在使用 Python Beautiful Soup 解析 HTML 时,我遇到了一个问题。我想获取一个具有特定 ID 的表格中的数据,但我总是得到一个 None 结果。以下是问题的 HTML 代码示例:
<table cellspacing="0" cellpadding="3" border="0" id="ctl00_SPWebPartManager1_g_c001c0d9_0cb8_4b0f_b75a_7cc3b6f7d790_ctl00_HistoryData1_gridHistoryData_DataGrid1" style="width:100%;border-collapse:collapse;">
<tr class="gridHeader" valign="top">
<td class="titleGridRegNoB" align="center" valign="top"><span dir=RTL>שווי שוק (אלפי ש"ח)</span></td>
<td class="titleGridReg" align="center" valign="top">הון רשום למסחר</td>
<td class="titleGridReg" align="center" valign="top">שער נמוך</td><td class="titleGridReg" align="center" valign="top">שער גבוה</td>
<td class="titleGridReg" align="center" valign="top">שער בסיס</td>
<td class="titleGridReg" align="center" valign="top">שער פתיחה</td><td class="titleGridReg" align="center" valign="top"><span dir="rtl">שער נעילה (באגורות)</span></td>
<td class="titleGridReg" align="center" valign="top">שער נעילה מתואם</td><td class="titleGridReg" align="center" valign="top">תאריך</td>
</tr>
<tr onmouseover="this.style.backgroundColor='#FDF1D7'" onmouseout="this.style.backgroundColor='#ffffff'">
... And so on
以下是我的代码示例:
html = br.response().read()
soup = BeautifulSoup(html)
table = soup.find(lambda tag: tag.name=='table' and tag.has_key('id') and tag['id']=="ctl00_SPWebPartManager1_g_c001c0d9_0cb8_4b0f_b75a_7cc3b6f7d790_ctl00_HistoryData1_gridHistoryData_DataGrid1")

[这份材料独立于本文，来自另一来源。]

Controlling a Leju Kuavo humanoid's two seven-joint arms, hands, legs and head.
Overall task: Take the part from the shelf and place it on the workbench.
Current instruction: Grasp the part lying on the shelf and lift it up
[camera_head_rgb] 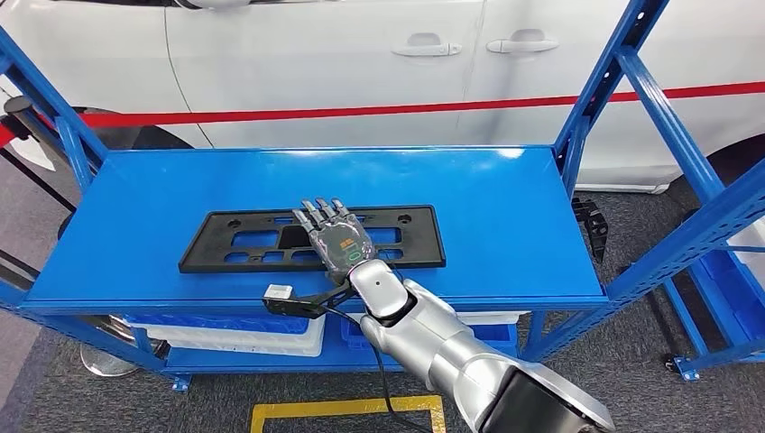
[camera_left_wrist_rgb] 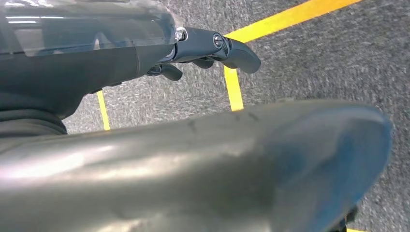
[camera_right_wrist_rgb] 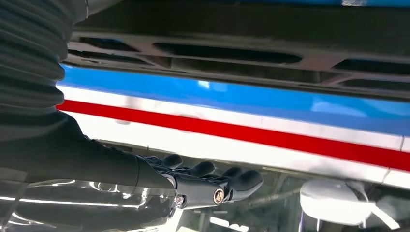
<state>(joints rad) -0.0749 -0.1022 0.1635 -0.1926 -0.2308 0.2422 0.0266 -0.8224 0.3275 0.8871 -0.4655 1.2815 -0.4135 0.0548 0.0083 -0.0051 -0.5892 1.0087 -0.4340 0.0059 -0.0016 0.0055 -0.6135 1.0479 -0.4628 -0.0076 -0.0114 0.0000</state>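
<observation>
The part [camera_head_rgb: 235, 244] is a long, flat black plastic frame with cut-outs, lying across the middle of the blue shelf top [camera_head_rgb: 505, 198]. My right hand [camera_head_rgb: 338, 236] hovers over its centre with the fingers stretched flat and apart, holding nothing. In the right wrist view the part [camera_right_wrist_rgb: 232, 53] lies close in front of those extended fingers [camera_right_wrist_rgb: 212, 183], with a gap between them. My left hand [camera_left_wrist_rgb: 208, 48] hangs over the grey floor, its fingers loosely bent and holding nothing.
Blue uprights [camera_head_rgb: 600, 86] frame the shelf on both sides. A white car [camera_head_rgb: 361, 54] with a red stripe stands right behind it. White bins [camera_head_rgb: 244, 336] sit on the lower level. A yellow floor line [camera_head_rgb: 343, 408] lies near my feet.
</observation>
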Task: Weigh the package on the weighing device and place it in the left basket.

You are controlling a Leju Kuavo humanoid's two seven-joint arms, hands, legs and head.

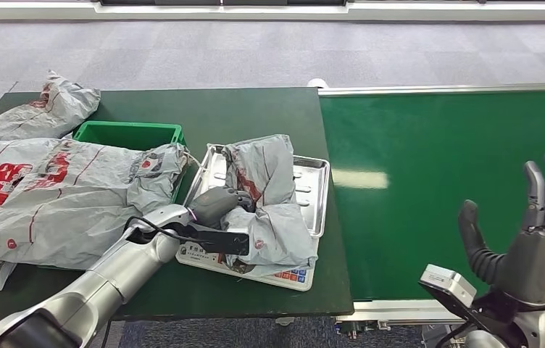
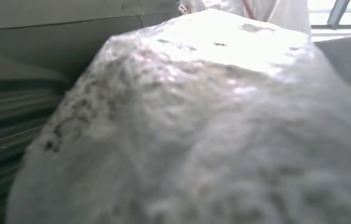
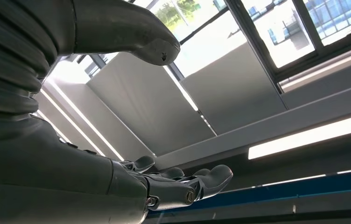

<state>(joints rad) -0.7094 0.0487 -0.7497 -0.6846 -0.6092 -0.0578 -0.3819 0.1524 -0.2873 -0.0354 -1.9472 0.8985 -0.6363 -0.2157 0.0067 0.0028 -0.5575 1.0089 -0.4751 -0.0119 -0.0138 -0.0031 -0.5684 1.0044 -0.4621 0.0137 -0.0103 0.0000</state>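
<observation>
A crumpled grey package (image 1: 269, 196) with red print lies on the steel tray (image 1: 311, 190) of the white weighing device (image 1: 288, 276), in the middle of the dark green table. My left hand (image 1: 220, 204) reaches in from the left and grips the package's near left fold, its fingers partly buried in the wrap. The left wrist view is pressed close against the package (image 2: 211, 130). The green basket (image 1: 126, 133) stands left of the tray. My right hand (image 1: 532, 230) is raised over the conveyor's near edge, fingers (image 3: 197, 184) spread, holding nothing.
A large grey parcel (image 1: 52, 196) lies across the basket's front and hides most of its opening. Another grey parcel (image 1: 41, 110) sits at the table's far left. The green conveyor belt (image 1: 429, 159) runs along the right, edged by a metal rail (image 1: 443, 90).
</observation>
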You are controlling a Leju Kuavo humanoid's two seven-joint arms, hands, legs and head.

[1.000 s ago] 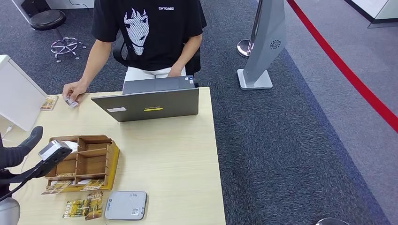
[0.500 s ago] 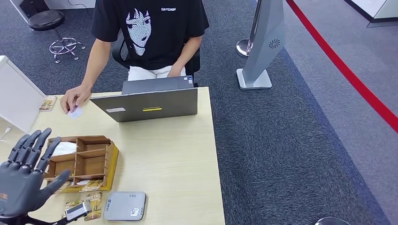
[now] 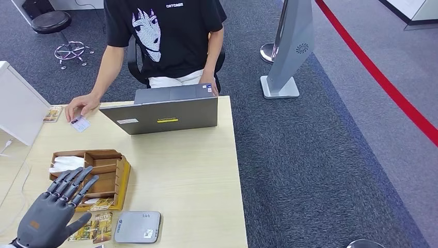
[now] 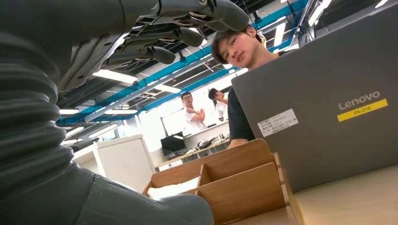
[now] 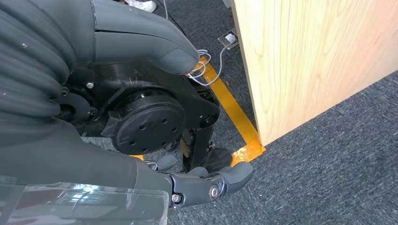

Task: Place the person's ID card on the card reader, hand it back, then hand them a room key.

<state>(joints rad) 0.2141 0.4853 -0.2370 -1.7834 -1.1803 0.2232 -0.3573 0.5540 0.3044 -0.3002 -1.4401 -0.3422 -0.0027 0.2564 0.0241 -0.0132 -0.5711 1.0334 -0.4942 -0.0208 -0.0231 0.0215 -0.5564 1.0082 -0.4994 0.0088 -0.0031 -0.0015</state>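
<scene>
One card (image 3: 80,123) lay flat on the tabletop (image 3: 181,165) at its far left corner, under the person's hand (image 3: 82,105), well ahead of the left hand (image 3: 54,214), whose fingers (image 3: 77,181) were spread, empty, pointing roughly toward it. Right hand (image 5: 94,117) hung below the tabletop, fingers apart, holding nothing.

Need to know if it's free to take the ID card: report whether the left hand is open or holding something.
Open. In the head view the left hand hovers over the wooden organizer with fingers spread and nothing in it.
</scene>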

rows = table.findAll(lambda tag: tag.name=='tr')
In [100]: print table
None
- 解决方案
根据问题的分析,有两种不同的解决方案:
解决方案 1:
仔细检查代码后,发现问题出在 find() 方法的语法上。find() 方法的第一个参数应该是一个字符串,指定要查找的标签名称。在你的代码中,你使用了 lambda 表达式来指定标签名称,这可能导致问题。因此,你可以将 lambda 表达式替换为一个字符串,如下所示:
table = soup.find('table', id="ctl00_SPWebPartManager1_g_c001c0d9_0cb8_4b0f_b75a_7cc3b6f7d790_ctl00_HistoryData1_gridHistoryData_DataGrid1")
解决方案 2:
另一个问题可能是 HTML 代码的编码方式。如果 HTML 代码不是 UTF-8 编码的,你可能会遇到解析问题。因此,你可以尝试将 HTML 代码解码为 UTF-8,然后再解析,如下所示:
html = br.response().read().decode('utf-8')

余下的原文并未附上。